Definitely not part of NWSPL! lol I'm not in any way shape or form an SPL guy! I've been "strictly SQ" since I started in 1991.


----------



## neuspeedescort (Feb 23, 2010)

customtronic said:


> Thanks!
> 
> Definitely not part of NWSPL! lol I'm not in any way shape or form an SPL guy! I've been "strictly SQ" since I started in 1991.


i'm no longer on facebook or i would hunt down the place i saw it. i'm not a huge SPL guy these days. i want to see nice builds and not just a saturday slap together install like to many of them are.


----------



## customtronic (Jul 7, 2007)

neuspeedescort said:


> i'm no longer on facebook or i would hunt down the place i saw it. i'm not a huge SPL guy these days. i want to see nice builds and not just a saturday slap together install like to many of them are.


I agree 100% The issue we've had in the past during IASCA shows was the NWSPL guys doing demoes while we were being judged. Just a total lack of respect for other competitors. I will add that it's not all of the SPL guys, just a select few. Most of the guys were cool and would turn the system down while we were being judged. Others just didn't give a ****.


----------



## customtronic (Jul 7, 2007)

I got a little bit done on the sub enclosure yesterday.

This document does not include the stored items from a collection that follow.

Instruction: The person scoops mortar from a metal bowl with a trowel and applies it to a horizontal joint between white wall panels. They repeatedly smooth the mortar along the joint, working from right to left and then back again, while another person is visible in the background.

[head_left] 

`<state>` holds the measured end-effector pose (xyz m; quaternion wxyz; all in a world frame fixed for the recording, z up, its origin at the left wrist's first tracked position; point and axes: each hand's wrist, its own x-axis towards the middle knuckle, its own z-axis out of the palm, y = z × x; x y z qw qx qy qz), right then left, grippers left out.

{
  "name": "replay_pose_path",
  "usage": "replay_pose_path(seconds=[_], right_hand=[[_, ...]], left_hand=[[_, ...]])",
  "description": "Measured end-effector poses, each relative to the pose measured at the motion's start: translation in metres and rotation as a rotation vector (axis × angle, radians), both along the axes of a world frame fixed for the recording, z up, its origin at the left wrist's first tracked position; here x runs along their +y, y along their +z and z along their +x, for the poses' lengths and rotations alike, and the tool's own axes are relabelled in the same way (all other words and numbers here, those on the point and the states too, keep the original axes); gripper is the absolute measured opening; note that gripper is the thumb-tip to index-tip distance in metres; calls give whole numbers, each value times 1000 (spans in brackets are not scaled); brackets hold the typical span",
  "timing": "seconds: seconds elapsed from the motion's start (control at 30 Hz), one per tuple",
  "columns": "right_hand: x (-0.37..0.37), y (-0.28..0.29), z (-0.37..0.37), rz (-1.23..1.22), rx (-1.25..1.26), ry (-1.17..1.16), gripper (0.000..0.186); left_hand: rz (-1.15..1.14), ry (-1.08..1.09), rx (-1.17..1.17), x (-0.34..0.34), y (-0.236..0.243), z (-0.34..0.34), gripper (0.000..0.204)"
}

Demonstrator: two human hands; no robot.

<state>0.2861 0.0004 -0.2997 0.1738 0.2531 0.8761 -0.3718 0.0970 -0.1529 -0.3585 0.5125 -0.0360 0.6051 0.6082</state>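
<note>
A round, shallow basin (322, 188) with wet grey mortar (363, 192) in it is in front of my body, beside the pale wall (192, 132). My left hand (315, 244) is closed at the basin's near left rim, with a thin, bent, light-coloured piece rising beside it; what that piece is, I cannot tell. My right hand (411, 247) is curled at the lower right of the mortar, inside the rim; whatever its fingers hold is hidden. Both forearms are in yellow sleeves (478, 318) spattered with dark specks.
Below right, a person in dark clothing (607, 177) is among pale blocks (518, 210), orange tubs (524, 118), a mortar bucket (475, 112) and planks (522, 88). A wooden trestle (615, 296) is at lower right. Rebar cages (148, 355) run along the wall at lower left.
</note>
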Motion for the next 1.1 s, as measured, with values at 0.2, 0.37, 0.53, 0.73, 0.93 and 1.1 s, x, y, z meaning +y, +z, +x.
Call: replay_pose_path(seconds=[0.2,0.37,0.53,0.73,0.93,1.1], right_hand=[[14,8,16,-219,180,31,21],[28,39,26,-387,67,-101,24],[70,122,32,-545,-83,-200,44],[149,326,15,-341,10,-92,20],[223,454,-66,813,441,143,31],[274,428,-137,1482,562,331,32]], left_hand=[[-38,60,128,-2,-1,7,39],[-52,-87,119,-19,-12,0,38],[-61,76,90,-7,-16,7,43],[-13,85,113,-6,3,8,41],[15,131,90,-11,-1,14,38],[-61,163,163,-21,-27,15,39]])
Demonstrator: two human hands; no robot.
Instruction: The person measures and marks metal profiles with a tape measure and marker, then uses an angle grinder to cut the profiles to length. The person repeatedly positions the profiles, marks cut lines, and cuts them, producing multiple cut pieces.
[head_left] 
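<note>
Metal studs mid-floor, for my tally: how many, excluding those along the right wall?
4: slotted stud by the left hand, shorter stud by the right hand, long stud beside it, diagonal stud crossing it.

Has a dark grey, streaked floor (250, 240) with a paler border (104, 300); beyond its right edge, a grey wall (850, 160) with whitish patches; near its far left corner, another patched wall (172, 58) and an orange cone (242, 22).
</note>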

I'm hoping to have the top cover completed and everything ready to wrap by the end of the day. I'll then move onto the amp rack followed by laying down some sound deadening on the hardtop and making a new headliner Here's a few pics of yesterday's work.


----------



## Coppertone (Oct 4, 2011)

It's looking on point so far, thank you for sharing the photos with us..


----------



## neuspeedescort (Feb 23, 2010)

why port forward?


----------



## customtronic (Jul 7, 2007)

neuspeedescort said:


> why port forward?


Why not? On the same plane as the sub. My original plan was to downfire the subs so I wouldn't lose low freq when the top is off but I didn't have the room to do that. They will now fire forward, a few inches away from the rear bench seat.


----------



## customtronic (Jul 7, 2007)

Here's a few pics of today's progress.


----------



## customtronic (Jul 7, 2007)

I'm in the process of building an amp rack that will be mounted on top of the sub enclosure, angled up and flush with the top of the bench seat. I'll be using a 6-channel Phoenix Gold Route 66 amplifier.


----------



## nastety92 (Jan 10, 2017)

Is this what you do for a day job as well? The wood work impresses me greatly. I would love to spend a week working with someone like you. 

Looks great so far can't wait to see the final result.


----------



## customtronic (Jul 7, 2007)

nastety92 said:


> Is this what you do for a day job as well? The wood work impresses me greatly. I would love to spend a week working with someone like you.
> 
> Looks great so far can't wait to see the final result.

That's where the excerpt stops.